- _Instructions to follow_
Go through the data and copy every line exactly, but not the images.

Stored items from a collection:
[Start of section]
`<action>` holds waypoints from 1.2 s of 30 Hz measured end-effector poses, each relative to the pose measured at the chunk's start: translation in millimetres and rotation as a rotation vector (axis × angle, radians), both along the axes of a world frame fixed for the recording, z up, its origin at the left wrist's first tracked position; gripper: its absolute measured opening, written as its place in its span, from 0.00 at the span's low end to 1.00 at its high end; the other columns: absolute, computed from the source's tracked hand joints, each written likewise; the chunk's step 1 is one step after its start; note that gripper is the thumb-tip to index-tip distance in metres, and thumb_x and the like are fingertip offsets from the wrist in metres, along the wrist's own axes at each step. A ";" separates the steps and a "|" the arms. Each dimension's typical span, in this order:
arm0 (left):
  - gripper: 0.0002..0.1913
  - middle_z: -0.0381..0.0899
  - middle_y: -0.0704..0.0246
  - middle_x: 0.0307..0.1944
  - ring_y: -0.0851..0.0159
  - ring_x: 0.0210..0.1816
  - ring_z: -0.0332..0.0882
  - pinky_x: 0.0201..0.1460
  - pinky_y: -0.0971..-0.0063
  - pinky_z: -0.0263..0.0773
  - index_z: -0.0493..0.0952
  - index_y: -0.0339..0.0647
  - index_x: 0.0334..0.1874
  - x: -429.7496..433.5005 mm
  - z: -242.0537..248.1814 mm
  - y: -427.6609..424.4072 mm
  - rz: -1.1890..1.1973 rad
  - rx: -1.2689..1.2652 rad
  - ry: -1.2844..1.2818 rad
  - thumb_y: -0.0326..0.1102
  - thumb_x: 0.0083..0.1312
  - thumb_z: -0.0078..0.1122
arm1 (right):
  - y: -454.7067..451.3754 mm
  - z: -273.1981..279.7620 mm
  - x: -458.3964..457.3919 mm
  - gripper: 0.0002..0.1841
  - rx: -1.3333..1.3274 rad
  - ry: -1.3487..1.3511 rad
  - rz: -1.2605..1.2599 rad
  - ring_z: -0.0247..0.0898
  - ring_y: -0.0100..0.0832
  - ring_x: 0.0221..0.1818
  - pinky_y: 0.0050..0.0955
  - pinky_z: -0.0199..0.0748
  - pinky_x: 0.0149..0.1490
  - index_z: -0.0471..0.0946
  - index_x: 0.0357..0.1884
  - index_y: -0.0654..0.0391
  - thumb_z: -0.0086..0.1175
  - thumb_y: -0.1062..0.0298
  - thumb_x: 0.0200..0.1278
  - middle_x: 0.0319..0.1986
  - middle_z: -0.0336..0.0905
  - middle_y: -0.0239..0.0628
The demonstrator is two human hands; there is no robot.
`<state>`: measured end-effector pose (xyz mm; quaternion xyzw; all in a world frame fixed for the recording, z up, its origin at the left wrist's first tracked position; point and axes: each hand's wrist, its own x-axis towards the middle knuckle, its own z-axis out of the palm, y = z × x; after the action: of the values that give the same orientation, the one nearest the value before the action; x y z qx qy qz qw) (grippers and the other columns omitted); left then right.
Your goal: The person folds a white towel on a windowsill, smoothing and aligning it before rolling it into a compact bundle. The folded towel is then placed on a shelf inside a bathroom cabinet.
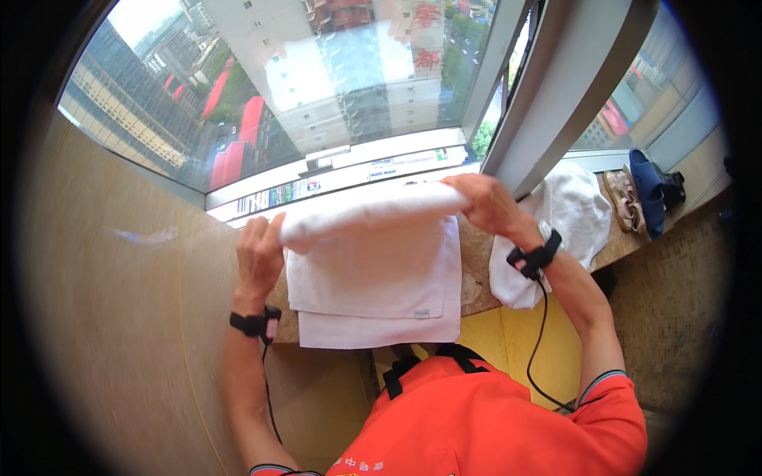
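Note:
Between my two hands a thick folded or rolled part of a white towel (375,213) is held up near the window. My left hand (260,253) grips its left end, and my right hand (485,202) grips the right end. Below it, white towel cloth (366,285) lies flat in layers on the brown stone sill, its lower edge hanging over the front. A small tag shows near its lower right corner. Whether the held part and the flat layers are one towel, I cannot tell. To the right, another white towel (574,208) lies crumpled.
A window frame (351,157) with a latch runs behind the stone sill (476,279), and a thick grey post (571,77) stands at right. Beige sandals (623,199) and blue slippers (647,190) are on the sill's far right. A smooth beige wall (131,285) is close at left.

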<state>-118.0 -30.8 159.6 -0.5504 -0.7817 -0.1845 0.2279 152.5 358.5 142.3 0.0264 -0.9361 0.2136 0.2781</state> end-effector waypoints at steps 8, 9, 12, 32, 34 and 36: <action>0.22 0.75 0.62 0.36 0.52 0.42 0.76 0.49 0.56 0.74 0.84 0.39 0.62 58.9 -41.2 -53.2 -0.131 -0.178 -0.014 0.21 0.66 0.58 | -59.4 -49.4 61.2 0.23 0.143 -0.042 0.144 0.85 0.48 0.45 0.42 0.84 0.49 0.82 0.58 0.61 0.61 0.83 0.59 0.43 0.87 0.44; 0.22 0.75 0.62 0.36 0.52 0.42 0.77 0.49 0.56 0.74 0.84 0.39 0.62 61.6 -42.5 -53.5 -0.125 -0.193 -0.016 0.21 0.66 0.58 | -61.5 -54.3 63.5 0.22 0.142 -0.048 0.141 0.85 0.48 0.45 0.42 0.84 0.49 0.82 0.58 0.61 0.60 0.83 0.60 0.43 0.87 0.44; 0.21 0.77 0.62 0.37 0.52 0.43 0.78 0.49 0.56 0.74 0.84 0.40 0.61 62.7 -43.8 -53.3 -0.100 -0.233 -0.023 0.21 0.66 0.58 | -60.6 -58.6 65.6 0.21 0.114 -0.063 0.140 0.84 0.50 0.44 0.43 0.84 0.49 0.82 0.58 0.63 0.61 0.83 0.60 0.43 0.87 0.46; 0.19 0.72 0.65 0.32 0.54 0.38 0.75 0.53 0.55 0.74 0.86 0.39 0.59 11.2 -36.4 5.1 -0.013 0.072 0.353 0.24 0.66 0.63 | -22.3 -32.3 18.4 0.08 0.241 0.084 -0.003 0.84 0.48 0.41 0.41 0.84 0.47 0.81 0.43 0.61 0.59 0.80 0.61 0.37 0.84 0.44; 0.18 0.72 0.64 0.32 0.53 0.38 0.76 0.54 0.55 0.75 0.85 0.38 0.59 18.5 -45.2 -10.2 -0.052 0.016 0.306 0.24 0.67 0.62 | -23.1 -36.7 27.8 0.08 0.237 0.103 0.072 0.83 0.48 0.42 0.41 0.83 0.47 0.80 0.42 0.61 0.59 0.80 0.61 0.37 0.83 0.44; 0.18 0.72 0.63 0.32 0.53 0.38 0.76 0.55 0.54 0.75 0.85 0.37 0.59 32.1 -55.3 -26.3 -0.086 -0.039 0.257 0.24 0.67 0.62 | -26.1 -44.5 36.3 0.08 0.221 0.037 0.126 0.82 0.48 0.43 0.40 0.82 0.48 0.80 0.41 0.62 0.60 0.80 0.60 0.38 0.83 0.45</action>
<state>-85.9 -57.1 104.3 -0.6067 -0.7253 -0.1067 0.3073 188.8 332.4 97.8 0.1194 -0.9452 0.1257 0.2767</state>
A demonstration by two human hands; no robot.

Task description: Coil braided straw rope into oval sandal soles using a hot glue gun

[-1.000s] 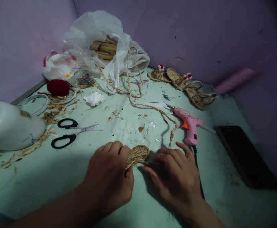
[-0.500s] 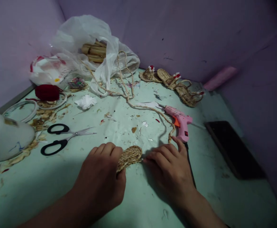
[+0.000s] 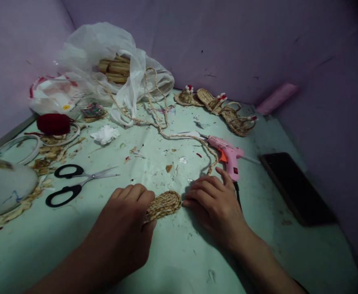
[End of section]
- _Response to this task_
`<action>` holds waypoints from 1.2 s of 30 Hz measured end-effector poses, each relative to the pose measured at the chunk's start: translation in millimetres and rotation as a rotation vector (axis × angle, radians), both along the axes of a world frame fixed for the recording, z up, its origin at the left wrist's first tracked position; gripper: its absolute measured opening, written as its place in its span, from 0.00 at the span's low end to 1.00 at its high end; the other columns: absolute, computed from the source's tracked hand joints, each written likewise; the chunk's step 1 is one step after its start; note that gripper is the thumb-tip to index-tip distance in metres, and thumb_x and the like are fingertip offsets from the wrist in metres, along the wrist's own axes at each step. A ";" separates the steps and a "|" the arms. Each dimension's typical span, in this order:
arm0 (left):
  - gripper: 0.0002..0.1913
  - middle_z: -0.0381..0.0899
  - middle_y: -0.0704..0.0246
  - middle_x: 0.0307..0.1944
  - ring_y: -0.0851..0.0159
  - ring_x: 0.0210..0.1816
  - ring_z: -0.0332..0.0882
  - pinky_x: 0.0201..0.1460
  - pinky_y: -0.0971..-0.0063
  - pinky_z: -0.0263..0.0773
  - index_z: -0.0493..0.0952
  - index_y: -0.0339..0.0647
  - index_x: 0.0334..0.1874
  - x: -429.7496..433.5005 mm
  - z: -242.0537..248.1814 mm
  - y: -427.6609..424.4072 mm
  - rz: -1.1890..1.1973 rad
  - rx: -1.2689..1.2652 rad
  - ry: -1.2844..1.2818 rad
  - thumb_y: -0.0326..0.1102
  - thumb_x: 0.0083..0.1312
  - thumb_z: -0.0078..0.1122
arm1 (right):
  - y: -454.7067..451.3754 mm
  - z: -273.1981..279.7620 mm
  - x: -458.3964..457.3919 mm
  - gripper: 0.0002..0.1841
  - rx: -1.3333..1.3274 rad
  - ry: -1.3487..1.3511 rad
  - rz: -1.2605..1.2599 rad
  - ring_z: -0.0247..0.0898
  - ring_y: -0.0100..0.0832
  - ring_x: 0.0221..0.1818
  - pinky_y: 0.0050..0.0955
  - pinky_z: -0.0199..0.0748
  - pinky_x: 0.0149..0.1490
  - index_z: -0.0471..0.0946
  - index_x: 0.0357..0.1884
  - index_y: -0.0654..0.0391
  - thumb_z: -0.0086..0.1175
  - thumb_y: -0.1062..0.0298
  - thumb_x: 0.0200..0.1278
  - middle_x: 0.0319..0.1986
  - middle_z: -0.0336..0.0905
  - middle_y: -0.0239..0.0628
The demonstrator is two human hands; there is no robot.
`<state>`: measured end-effector pose (xyz mm; quaternion xyzw; all in a world frame fixed for the recording, z up, its origin at the left wrist's first tracked position; point and axes: each hand's wrist, its own x-axis towards the middle knuckle, its own z-axis out of the palm, y = z × x; after the action: of the values that give the same orientation, the one nearest the value before the action; x y z qx qy qz qw) (grippers and the other columns omitted); left then right.
Your goal: The person folds a white towel on a windowsill, smoothing and aligning it before rolling it into a compact bundle. The folded towel is then placed on a shelf inside a bathroom cabinet.
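Note:
Between my two hands a thick folded or rolled part of a white towel (375,213) is held up near the window. My left hand (260,253) grips its left end, and my right hand (485,202) grips the right end. Below it, white towel cloth (366,285) lies flat in layers on the brown stone sill, its lower edge hanging over the front. A small tag shows near its lower right corner. Whether the held part and the flat layers are one towel, I cannot tell. To the right, another white towel (574,208) lies crumpled.
A window frame (351,157) with a latch runs behind the stone sill (476,279), and a thick grey post (571,77) stands at right. Beige sandals (623,199) and blue slippers (647,190) are on the sill's far right. A smooth beige wall (131,285) is close at left.
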
<state>-118.0 -30.8 159.6 -0.5504 -0.7817 -0.1845 0.2279 152.5 358.5 142.3 0.0264 -0.9361 0.2136 0.2781</state> end-effector waypoints at steps 8, 9, 12, 32, 34 and 36: <action>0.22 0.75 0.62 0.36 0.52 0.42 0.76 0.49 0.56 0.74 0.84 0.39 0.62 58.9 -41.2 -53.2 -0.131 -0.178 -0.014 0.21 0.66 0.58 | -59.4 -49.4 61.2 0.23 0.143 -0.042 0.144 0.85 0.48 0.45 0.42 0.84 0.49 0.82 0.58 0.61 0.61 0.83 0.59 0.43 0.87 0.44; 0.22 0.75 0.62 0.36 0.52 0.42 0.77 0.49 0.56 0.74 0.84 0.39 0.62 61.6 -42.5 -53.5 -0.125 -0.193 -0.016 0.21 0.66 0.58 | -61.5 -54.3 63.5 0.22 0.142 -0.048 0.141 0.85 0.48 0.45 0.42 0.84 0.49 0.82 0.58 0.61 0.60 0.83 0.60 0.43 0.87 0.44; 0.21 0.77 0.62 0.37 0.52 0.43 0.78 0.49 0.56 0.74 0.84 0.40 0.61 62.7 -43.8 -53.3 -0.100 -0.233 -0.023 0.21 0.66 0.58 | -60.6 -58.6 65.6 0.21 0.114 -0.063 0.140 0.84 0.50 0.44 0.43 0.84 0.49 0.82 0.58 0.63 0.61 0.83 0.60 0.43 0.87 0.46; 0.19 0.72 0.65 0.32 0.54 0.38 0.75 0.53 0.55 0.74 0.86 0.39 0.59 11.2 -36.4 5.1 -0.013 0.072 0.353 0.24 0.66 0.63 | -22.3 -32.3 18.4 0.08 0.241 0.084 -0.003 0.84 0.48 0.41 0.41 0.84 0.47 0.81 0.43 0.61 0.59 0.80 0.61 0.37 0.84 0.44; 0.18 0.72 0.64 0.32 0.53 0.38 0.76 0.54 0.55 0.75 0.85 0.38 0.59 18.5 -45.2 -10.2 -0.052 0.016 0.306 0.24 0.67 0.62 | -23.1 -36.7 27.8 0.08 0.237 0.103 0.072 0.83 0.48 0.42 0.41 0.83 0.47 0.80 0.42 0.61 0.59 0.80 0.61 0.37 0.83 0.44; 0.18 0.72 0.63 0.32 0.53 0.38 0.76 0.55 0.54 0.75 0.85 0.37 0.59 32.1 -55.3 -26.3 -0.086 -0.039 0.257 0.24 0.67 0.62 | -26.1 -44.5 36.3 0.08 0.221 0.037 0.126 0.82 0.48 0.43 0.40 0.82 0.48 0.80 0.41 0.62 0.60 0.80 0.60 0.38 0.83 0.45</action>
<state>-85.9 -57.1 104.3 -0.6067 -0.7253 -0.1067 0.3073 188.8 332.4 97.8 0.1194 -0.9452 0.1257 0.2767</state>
A demonstration by two human hands; no robot.

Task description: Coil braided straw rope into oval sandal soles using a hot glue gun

[-1.000s] 
[-0.500s] 
[+0.000s] 

Work on this exercise is complete.